Supported frameworks and AWS Regions
Before using the SageMaker model parallelism library v2 (SMP v2), check the supported frameworks and instance types and determine if there are enough quotas in your AWS account and AWS Region.
Note
To check the latest updates and release notes of the library, see Release notes for the SageMaker model parallelism library.
Supported frameworks
SMP v2 supports the following deep learning frameworks and available through SMP Docker containers and an SMP Conda channel. When you use the framework estimator classes in the SageMaker Python SDK and specify distribution configuration to use SMP v2, SageMaker automatically picks up the SMP Docker containers. To use SMP v2, we recommend that you always keep the SageMaker Python SDK up to date in your development environment.
PyTorch versions that the SageMaker model parallelism library supports
PyTorch version | SageMaker model parallelism library version | SMP Docker image URI |
---|---|---|
v2.3.1 | smdistributed-modelparallel==v2.4.0 |
658645717510.dkr.ecr. |
v2.2.0 | smdistributed-modelparallel==v2.3.0 |
658645717510.dkr.ecr. |
smdistributed-modelparallel==v2.2.0 |
Not available. Use the image of SMP v2.3.0, which is backward compatible. | |
v2.1.2 | smdistributed-modelparallel==v2.1.0 |
658645717510.dkr.ecr. |
v2.0.1 | smdistributed-modelparallel==v2.0.0 |
658645717510.dkr.ecr. |
SMP Conda channel
The following S3 bucket is a public Conda channel hosted by the SMP service team. If you want to install the SMP v2 library in an environment such as SageMaker HyperPod clusters, use this Conda channel to properly install the SMP library.
https://sagemaker-distributed-model-parallel.s3.
us-west-2
.amazonaws.com/smp-v2/
For more information about Conda channels in general, see Channels
Note
To find previous versions of the SMP library v1.x and pre-packaged DLCs, see Supported Frameworks in the SMP v1 documentation.
Use SMP v2 with open source libraries
The SMP v2 library works with other PyTorch-based open source libraries such as
PyTorch Lightning, Hugging Face Transformers, and Hugging Face Accelerate, because
SMP v2 is compatible with the PyTorch FSDP APIs. If you have further questions on
using the SMP library with other third party libraries, contact the SMP service team
at sm-model-parallel-feedback@amazon.com
.
AWS Regions
SMP v2 is available in the following AWS Regions.
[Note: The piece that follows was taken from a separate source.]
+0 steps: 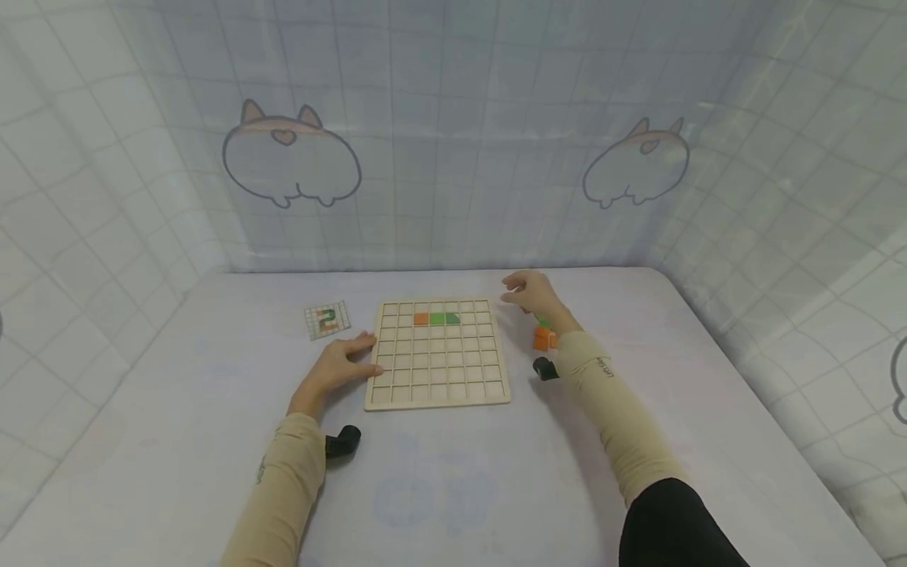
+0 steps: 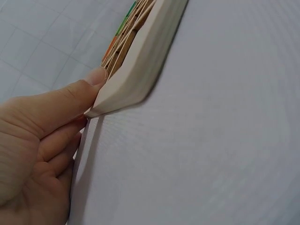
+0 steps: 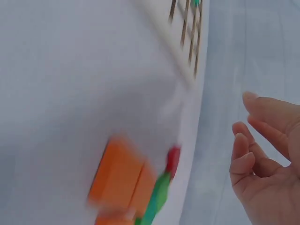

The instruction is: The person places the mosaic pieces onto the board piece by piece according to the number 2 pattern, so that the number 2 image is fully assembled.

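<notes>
A pale wooden grid board (image 1: pixel 442 370) lies on the table, with an orange tile (image 1: pixel 421 319), a green tile (image 1: pixel 437 319) and a darker green, slanted tile (image 1: pixel 453 319) in a row near its far side. My left hand (image 1: pixel 340 364) rests at the board's left edge, thumb laid over the rim (image 2: pixel 124 84) and fingers beside it. Beyond the right edge my right hand (image 1: pixel 533 293) hovers, its thumb and fingers bent and parted around nothing. Under that wrist are orange pieces (image 3: pixel 117 178), a green piece (image 3: pixel 161 192) and a red piece (image 3: pixel 173 161), blurred in the right wrist view.
A small card (image 1: pixel 327 320) printed with a coloured grid pattern lies left of the board. Black wrist-camera mounts (image 1: pixel 343 442) stick out inward from both sleeves. Tiled-pattern curtains (image 1: pixel 453 157) enclose the white table (image 1: pixel 439 488) at the back and sides.
</notes>
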Demonstrator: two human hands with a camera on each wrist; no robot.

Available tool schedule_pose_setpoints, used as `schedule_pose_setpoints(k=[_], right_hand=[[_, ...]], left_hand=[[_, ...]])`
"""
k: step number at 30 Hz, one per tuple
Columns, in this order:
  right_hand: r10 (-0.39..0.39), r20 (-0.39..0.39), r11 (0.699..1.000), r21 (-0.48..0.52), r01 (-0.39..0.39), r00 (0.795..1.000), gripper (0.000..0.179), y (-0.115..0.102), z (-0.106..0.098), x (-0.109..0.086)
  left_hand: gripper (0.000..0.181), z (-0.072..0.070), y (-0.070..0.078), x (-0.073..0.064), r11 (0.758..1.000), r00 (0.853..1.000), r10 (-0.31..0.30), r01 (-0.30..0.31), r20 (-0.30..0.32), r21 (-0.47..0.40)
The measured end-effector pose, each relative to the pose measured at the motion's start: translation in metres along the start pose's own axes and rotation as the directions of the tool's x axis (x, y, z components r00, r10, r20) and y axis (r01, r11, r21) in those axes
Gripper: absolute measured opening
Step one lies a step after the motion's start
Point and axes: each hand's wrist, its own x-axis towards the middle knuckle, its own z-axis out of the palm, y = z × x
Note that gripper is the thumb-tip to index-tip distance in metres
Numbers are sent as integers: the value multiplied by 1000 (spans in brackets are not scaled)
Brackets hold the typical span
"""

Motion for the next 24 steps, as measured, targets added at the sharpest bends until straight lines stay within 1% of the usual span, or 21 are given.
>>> schedule_pose_setpoints(k=[2,5,8,10,11,14,15,18,19,22,23,24], right_hand=[[49,-2,999,-14,-49,999,41,10,-9,-5],[101,-2,993,-57,-100,995,42,24,-19,-14],[175,20,984,-47,-173,984,44,36,-27,-22],[221,35,975,-24,-221,975,45,43,-30,-27],[232,41,973,-25,-231,972,44,47,-31,-30],[291,59,957,6,-291,955,43,55,-32,-37],[299,64,954,-3,-299,952,43,57,-32,-39],[348,93,937,-1,-350,933,46,62,-31,-43],[350,103,936,-8,-351,931,48,63,-30,-44],[336,105,942,-38,-334,936,55,66,-27,-42],[315,100,949,-53,-311,944,58,66,-26,-41],[307,90,951,-61,-303,947,59,67,-25,-40]], left_hand=[[75,-1,1,0,1000,1000,-12,12,1,-1],[76,-1,2,0,1000,1000,-16,16,8,8],[77,-1,2,1,1000,1000,-18,18,7,14],[77,-1,2,1,1000,1000,-16,16,3,15],[76,-1,1,1,1000,1000,-13,13,3,15],[75,-1,1,0,1000,1000,-10,10,-3,9],[75,-1,1,0,1000,1000,-8,8,0,10],[75,-1,2,-1,1000,1000,-13,13,6,8],[76,-1,3,-1,1000,1000,-13,13,9,11],[75,-1,3,-2,1000,1000,-18,18,12,10],[75,-1,3,-2,1000,1000,-17,17,13,11],[75,-1,3,-1,1000,1000,-18,18,11,10]])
If you'd like to use the SMP Docker image URIs or the SMP Conda channel, check the following list and choose the AWS Region matching with yours, and update the image URI or the channel URL accordingly.
-
ap-northeast-1
-
ap-northeast-2
-
ap-northeast-3
-
ap-south-1
-
ap-southeast-1
-
ap-southeast-2
-
ca-central-1
-
eu-central-1
-
eu-north-1
-
eu-west-1
-
eu-west-2
-
eu-west-3
-
sa-east-1
-
us-east-1
-
us-east-2
-
us-west-1
-
us-west-2
Supported instance types
SMP v2 requires one of the following ML instance types.
Instance type |
---|
ml.p4d.24xlarge |
ml.p4de.24xlarge |
ml.p5.48xlarge |
Tip
Starting from SMP v2.2.0 supporting PyTorch v2.2.0 and later, Mixed precision training with FP8 on P5 instances using Transformer Engine is available.
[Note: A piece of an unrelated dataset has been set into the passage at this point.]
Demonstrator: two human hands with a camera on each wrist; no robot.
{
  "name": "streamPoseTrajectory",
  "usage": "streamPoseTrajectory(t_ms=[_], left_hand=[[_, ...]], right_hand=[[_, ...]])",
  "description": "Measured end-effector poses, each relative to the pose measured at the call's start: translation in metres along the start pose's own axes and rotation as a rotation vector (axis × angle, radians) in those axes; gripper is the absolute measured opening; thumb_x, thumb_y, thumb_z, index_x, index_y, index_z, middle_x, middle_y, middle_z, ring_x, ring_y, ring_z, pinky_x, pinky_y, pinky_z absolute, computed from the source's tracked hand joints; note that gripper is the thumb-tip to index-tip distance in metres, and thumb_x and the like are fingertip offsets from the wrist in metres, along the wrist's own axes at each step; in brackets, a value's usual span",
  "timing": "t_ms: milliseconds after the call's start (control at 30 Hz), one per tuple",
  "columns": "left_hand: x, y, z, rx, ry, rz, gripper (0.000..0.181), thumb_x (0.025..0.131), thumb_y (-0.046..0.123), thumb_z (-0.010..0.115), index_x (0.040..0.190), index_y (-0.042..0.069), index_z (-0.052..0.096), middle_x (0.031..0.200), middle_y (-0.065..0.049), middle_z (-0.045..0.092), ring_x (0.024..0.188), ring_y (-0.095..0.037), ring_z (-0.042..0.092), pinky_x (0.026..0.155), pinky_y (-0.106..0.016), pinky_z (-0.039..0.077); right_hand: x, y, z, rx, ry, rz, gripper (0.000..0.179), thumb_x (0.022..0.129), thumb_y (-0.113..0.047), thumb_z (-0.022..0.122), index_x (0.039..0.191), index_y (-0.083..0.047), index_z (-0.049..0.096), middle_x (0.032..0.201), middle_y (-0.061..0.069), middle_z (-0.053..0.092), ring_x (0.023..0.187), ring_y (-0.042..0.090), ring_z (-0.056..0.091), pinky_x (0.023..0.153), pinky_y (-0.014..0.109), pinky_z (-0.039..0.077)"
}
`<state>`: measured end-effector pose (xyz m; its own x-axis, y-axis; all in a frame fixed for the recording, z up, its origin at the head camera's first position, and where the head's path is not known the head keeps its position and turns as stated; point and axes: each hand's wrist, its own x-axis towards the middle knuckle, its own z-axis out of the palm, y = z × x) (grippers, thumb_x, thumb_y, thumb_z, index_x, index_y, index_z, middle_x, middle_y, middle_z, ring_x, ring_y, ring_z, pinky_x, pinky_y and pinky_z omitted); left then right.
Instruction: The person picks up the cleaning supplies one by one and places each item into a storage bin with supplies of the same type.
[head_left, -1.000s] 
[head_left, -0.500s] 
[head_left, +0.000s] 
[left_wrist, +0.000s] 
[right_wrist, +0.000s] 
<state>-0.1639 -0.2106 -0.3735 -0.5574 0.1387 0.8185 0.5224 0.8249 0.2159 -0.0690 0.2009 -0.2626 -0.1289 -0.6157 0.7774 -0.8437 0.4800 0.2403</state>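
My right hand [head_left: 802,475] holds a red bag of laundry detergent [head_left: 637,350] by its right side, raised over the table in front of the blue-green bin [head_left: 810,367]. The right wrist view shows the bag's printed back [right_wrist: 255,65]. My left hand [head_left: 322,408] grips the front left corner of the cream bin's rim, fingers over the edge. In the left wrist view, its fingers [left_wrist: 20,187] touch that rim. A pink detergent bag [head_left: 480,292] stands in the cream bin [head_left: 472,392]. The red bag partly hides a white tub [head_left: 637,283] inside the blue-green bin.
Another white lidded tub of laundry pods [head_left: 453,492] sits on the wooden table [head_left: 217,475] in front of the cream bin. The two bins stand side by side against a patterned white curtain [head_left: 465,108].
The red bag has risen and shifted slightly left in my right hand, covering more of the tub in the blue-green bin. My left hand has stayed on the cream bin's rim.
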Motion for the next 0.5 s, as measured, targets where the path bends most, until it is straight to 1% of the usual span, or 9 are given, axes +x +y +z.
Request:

For specs of the SageMaker machine learning instance types in general, see the Accelerated
Computing section in the Amazon EC2 Instance Types page
If you encountered an error message similar to the following, follow the instructions at Requesting a quota increase in the AWS Service Quotas User Guide.
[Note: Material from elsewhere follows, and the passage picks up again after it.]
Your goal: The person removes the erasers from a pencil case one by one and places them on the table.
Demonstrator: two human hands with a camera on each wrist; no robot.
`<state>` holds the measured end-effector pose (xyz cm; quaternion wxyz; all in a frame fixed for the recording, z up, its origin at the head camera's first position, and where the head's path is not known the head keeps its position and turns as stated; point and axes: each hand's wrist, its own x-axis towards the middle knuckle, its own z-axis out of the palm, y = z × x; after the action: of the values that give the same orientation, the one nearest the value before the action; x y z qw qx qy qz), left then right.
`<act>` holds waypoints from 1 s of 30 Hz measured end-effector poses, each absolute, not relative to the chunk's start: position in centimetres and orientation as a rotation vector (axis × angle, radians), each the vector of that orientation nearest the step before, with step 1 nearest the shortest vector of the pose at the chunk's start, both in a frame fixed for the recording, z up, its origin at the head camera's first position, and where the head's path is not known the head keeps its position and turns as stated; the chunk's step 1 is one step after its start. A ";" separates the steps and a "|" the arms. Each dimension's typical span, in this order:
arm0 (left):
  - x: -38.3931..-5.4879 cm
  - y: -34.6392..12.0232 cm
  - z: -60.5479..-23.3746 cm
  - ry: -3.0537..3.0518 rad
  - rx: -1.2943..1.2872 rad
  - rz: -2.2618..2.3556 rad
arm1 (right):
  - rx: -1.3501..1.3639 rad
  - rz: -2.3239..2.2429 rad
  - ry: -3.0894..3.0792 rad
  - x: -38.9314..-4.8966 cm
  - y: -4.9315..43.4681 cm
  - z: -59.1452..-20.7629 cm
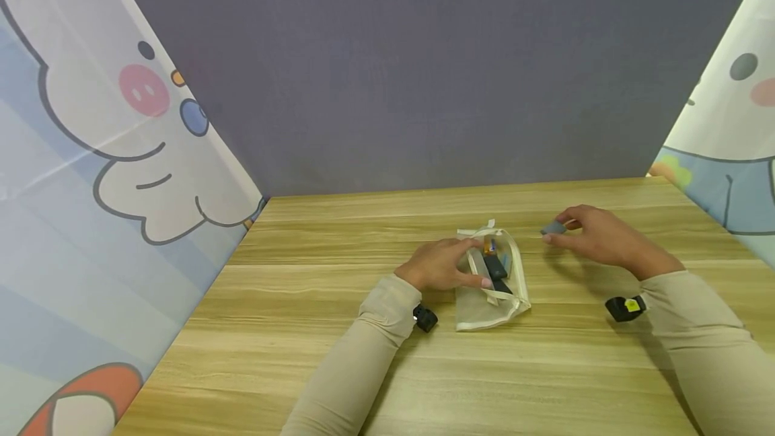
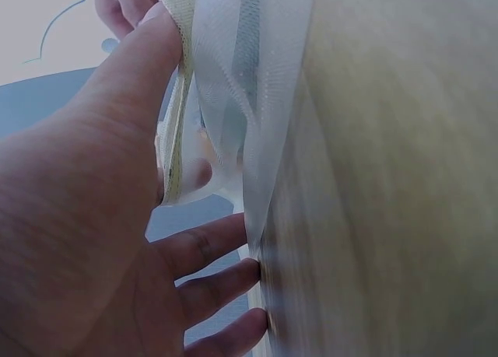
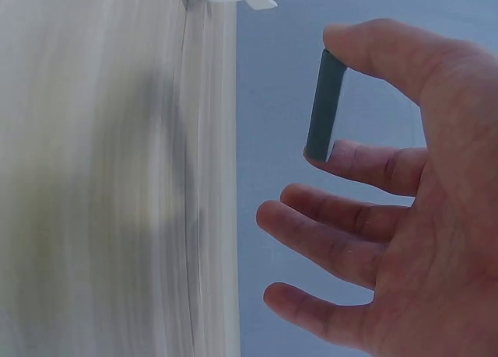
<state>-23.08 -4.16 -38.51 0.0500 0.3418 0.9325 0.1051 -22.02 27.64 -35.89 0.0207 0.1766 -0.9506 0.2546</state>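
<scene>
A white mesh pouch (image 1: 478,311) with a pale zipper edge (image 2: 173,151) lies on the table, its mouth spread apart. My left hand (image 1: 440,264) is at that mouth, thumb and index finger far apart against its edges. In the left wrist view, the other fingers touch the mesh (image 2: 280,100) from outside. Inside the pouch are a black object (image 1: 494,266) and a small orange-and-blue item (image 1: 489,246). To the right of the pouch, my right hand (image 1: 599,235) pinches a small, flat grey block (image 3: 327,104) between thumb and index finger, above the table.
The wood-grain table (image 1: 290,328) meets a dark grey panel (image 1: 424,73) at the back. Cartoon-printed sheets hang at the left (image 1: 72,221) and right (image 1: 739,126). A black camera is strapped to each wrist.
</scene>
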 end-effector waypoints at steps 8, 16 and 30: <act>-23.2 -4.2 -38.4 2.840 1.039 0.307 | 0.517 0.804 -2.935 -22.1 28.4 -35.9; -23.1 -4.0 -38.3 2.848 1.035 0.310 | 0.481 0.805 -2.972 -22.3 29.2 -36.0; -23.1 -4.0 -38.5 2.849 1.053 0.297 | 0.499 0.798 -2.991 -22.6 30.1 -36.7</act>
<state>-23.14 -3.99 -38.50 0.0447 0.3446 0.9326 0.0973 -22.56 30.10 -36.71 0.0028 0.1593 -0.9539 0.2546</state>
ResourceLimitExceeded: An error occurred (ResourceLimitExceeded) when calling the CreateTrainingJob operation: The account-level service limit 'ml.p3dn.24xlarge for training job usage' is 0 Instances, with current utilization of 0 Instances and a request delta of 1 Instances. Please contact AWS support to request an increase for this limit.